Ton code est la couleur et ton aura la profondeur.
Cochenille, Kermès ou Garance,
Ta carnation me met en appétence
Et ton prétexte passionné est frondeur
Quand son propre visage s’y renvoie.
Sanctificatrice, innocente ou virginale
Ta nuance hellène porte le symbole
Des croyances et rites de l’Amour.
Tes reliefs d’affect se fardent des atours
Qui font les plus nobles oboles.
Ton pavillon est aussi printanier qu’hivernal.
Carmin tu es un drapeau dans lequel je m’enroule.

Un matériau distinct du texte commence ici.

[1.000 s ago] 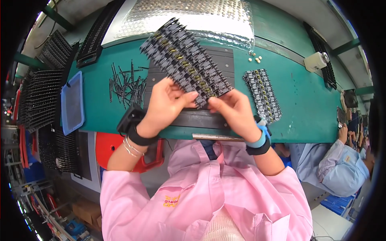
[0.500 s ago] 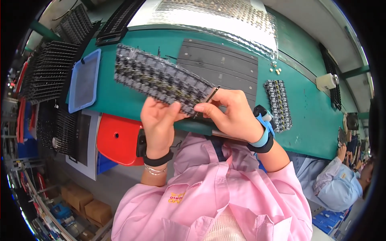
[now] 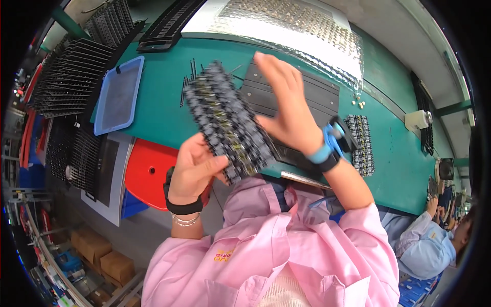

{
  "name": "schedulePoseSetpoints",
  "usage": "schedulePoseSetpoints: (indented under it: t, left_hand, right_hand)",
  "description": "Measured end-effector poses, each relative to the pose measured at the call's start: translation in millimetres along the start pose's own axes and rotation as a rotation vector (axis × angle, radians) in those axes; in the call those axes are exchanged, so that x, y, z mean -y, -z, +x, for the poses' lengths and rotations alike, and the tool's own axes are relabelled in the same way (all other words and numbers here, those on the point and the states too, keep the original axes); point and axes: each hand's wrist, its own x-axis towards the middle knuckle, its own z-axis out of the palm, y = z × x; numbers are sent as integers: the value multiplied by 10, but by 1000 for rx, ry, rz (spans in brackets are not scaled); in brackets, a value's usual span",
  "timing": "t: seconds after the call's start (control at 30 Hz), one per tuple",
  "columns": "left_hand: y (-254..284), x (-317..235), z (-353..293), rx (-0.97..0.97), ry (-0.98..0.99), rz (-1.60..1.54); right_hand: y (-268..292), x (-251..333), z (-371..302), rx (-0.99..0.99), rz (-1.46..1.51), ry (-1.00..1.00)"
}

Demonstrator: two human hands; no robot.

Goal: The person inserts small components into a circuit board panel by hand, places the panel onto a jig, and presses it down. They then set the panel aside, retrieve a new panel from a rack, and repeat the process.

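Where half a second ago both hands gripped the near end of the long black panel of components [image 3: 227, 123] and held it low over the table edge, the panel is now lifted clear and tilted up toward the person's chest, and the right hand [image 3: 286, 105] has let go. That hand now stands open, fingers spread and together with nothing in them, its palm pressed flat or nearly so against the panel's right edge; whether it actually touches I cannot tell. The left hand [image 3: 194, 169] alone carries the load, clamped on the panel's lower corner with the thumb on top and the fingers beneath. My judgement is that the work has passed from lifting to turning or checking the panel, with the right hand steadying it.

Seen up close, the panel is a dark rectangular grid crowded with rows of small black parts, with glints of yellowish metal between them toward its lower end. It hangs slantwise above the green table [image 3: 163, 110], its far end pointing up and left. Behind the panel lies a flat dark grey slotted plate [image 3: 312, 97]; left of the panel, a blue shallow tray [image 3: 118, 94]; further right of the panel, beyond the wrist, a smaller strip of like parts [image 3: 362, 143]. Below the panel's left side sits a red stool seat [image 3: 148, 174].
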Motion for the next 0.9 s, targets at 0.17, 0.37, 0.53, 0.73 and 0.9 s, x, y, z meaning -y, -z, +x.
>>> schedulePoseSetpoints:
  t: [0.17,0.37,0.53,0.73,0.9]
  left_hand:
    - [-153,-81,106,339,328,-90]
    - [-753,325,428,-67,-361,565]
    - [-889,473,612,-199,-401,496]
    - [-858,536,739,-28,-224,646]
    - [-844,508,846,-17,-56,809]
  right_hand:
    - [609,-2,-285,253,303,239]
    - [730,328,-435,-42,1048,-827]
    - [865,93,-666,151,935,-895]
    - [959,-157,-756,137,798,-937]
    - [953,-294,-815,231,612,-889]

Sur le fil j’écris ma spontanéité,
Dans ton lit je couche mes éclats
Et des mots qui guerroient.
Ta cadence est ma vérité
Et ta déferlante une houle.
Tu captes, tu vibres et tu couronnes
Sans plus ni moins de renversements.
Tu brûles en douceur et ton état de nature
En tout point perdure.
Diurne autant que vespéral, tu es un serment
Qui à toutes âmes se donne.
De cérémonial, tu deviens cardinal.
Bagatelle, je suis sous ta tutelle.
Ton sucre est une aura de rire
Et ton soleil un été fol et frivole.
Loin des frimas rouges tu batifoles.
Dans ta vallée, pas de pire
Mais une primesautière escarcelle.
Badinage et hochet à la verte parure,
Tu vas et viens au gré de tes caprices.
Ta babiole se joue de tout, même de rien
Quand ton conte se déroule sous ma main.
Ton métier n’a plus ni chaînes ni lices,
Seules tes vétilles tissent ma suture.
Bagatelle, tu es une porte qui invite aux gondoles.
Ta parade accueille et fanfaronne,
Elle s’amuse en saltimbanque au rythme des agrumes.
Ton fruit permis est un rayon que je hume.
Brimborion dont la pulpe ronronne,
Ta prairie est de tous le meilleur des rôles.